The African Development Bank (AfDB) expects Botswana’s economy to expand by 3.8 percent this year, weighed down by its reliance on commodities that are exposed to international fluctuations.
The AfDB’s forecast, released this week, is the most conservative of the authoritative analyses usually released after the start of the financial year. The International Monetary Fund recently raised its forecast of local growth to 3.9 percent, while government whose own predictions are traditionally more optimistic, announced a 4.2 percent forecast in February.
In an indepth analysis of the broader Southern African region, the AfDB noted that while higher international mineral prices would bode well for Botswana, the country’s reliance on this exposure also heightened the threats to its economic outlook. “The heavy reliance on commodities continues to leave it (Botswana) vulnerable to international market fluctuations, pointing to the need to add more value to minerals and diversify the economic base,” AfDB researchers said. “Botswana thus has to target high-productivity sectors, reduce vulnerability to external shocks, and deliver a more inclusive, resilient, and job-creating economy.” The AfDB’s forecast comes as the Bank of Botswana doubles down on government’s official projection of 4.2 percent growth for 2019.
“There are several factors at play,” BoB’s director of research and financial stability, Tshokologo Kganetsano told BusinessWeek at a briefing on Wednesday. “We are looking at the expected growth in the global economy that should lead to improvement in some of our services sectors like tourism, trade, hotels and restaurants. “If the global economy performs as projected, that will have a spillover effect on the economy.”
He added that the central bank was also looking at the projected increase in government spending, which should add to economic activity in the domestic economy. “We also have price stability, which has been maintained for over five years now, financial stability and also exchange rate stability. “All those contribute to an environment that is conducive to business.
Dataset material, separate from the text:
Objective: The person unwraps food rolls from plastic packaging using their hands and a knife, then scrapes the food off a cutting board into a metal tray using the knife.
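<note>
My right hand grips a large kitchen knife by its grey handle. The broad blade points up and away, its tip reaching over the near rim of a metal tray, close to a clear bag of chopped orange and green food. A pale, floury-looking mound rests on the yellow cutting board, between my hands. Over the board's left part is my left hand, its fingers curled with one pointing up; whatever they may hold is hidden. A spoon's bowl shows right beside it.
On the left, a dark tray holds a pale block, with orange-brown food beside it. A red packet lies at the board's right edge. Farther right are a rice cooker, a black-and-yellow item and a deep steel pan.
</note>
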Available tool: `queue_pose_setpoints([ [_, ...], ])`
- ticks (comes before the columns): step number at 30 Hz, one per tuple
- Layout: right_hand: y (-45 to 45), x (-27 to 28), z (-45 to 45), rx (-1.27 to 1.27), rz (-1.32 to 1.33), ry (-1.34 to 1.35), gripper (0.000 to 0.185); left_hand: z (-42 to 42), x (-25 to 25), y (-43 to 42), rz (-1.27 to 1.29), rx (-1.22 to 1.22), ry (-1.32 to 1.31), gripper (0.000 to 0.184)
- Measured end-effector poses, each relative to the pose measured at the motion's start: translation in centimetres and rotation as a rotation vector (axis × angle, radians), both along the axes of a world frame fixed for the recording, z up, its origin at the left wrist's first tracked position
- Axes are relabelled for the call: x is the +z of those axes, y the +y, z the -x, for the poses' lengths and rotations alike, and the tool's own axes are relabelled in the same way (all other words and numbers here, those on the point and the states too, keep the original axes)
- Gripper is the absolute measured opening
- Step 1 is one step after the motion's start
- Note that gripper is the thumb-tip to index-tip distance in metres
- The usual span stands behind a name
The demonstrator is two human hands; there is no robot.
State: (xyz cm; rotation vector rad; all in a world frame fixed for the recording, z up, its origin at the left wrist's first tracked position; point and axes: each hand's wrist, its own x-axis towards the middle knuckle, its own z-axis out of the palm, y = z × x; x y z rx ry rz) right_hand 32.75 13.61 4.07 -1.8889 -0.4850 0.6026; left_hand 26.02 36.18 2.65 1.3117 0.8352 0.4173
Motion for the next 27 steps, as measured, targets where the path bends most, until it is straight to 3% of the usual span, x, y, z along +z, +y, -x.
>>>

“You will also recall that government is implementing the Ease of Doing Business reforms, which have been a concern for investors in the past. “Government is doing all that it can to implement those and all those factors contribute to a positive outlook,” he said. Central bank governor, Moses Pelaelo said while global headwinds would potentially impact on diamonds and tourism, two of the country’s biggest economic sectors, fiscal and monetary authorities were confident in their forecast. “Our forecast for 2018 was 4.5 percent and indeed it came as 4.5 percent. Even for 2019, we hope that will be that. “We know better about ourselves,” he told BusinessWeek.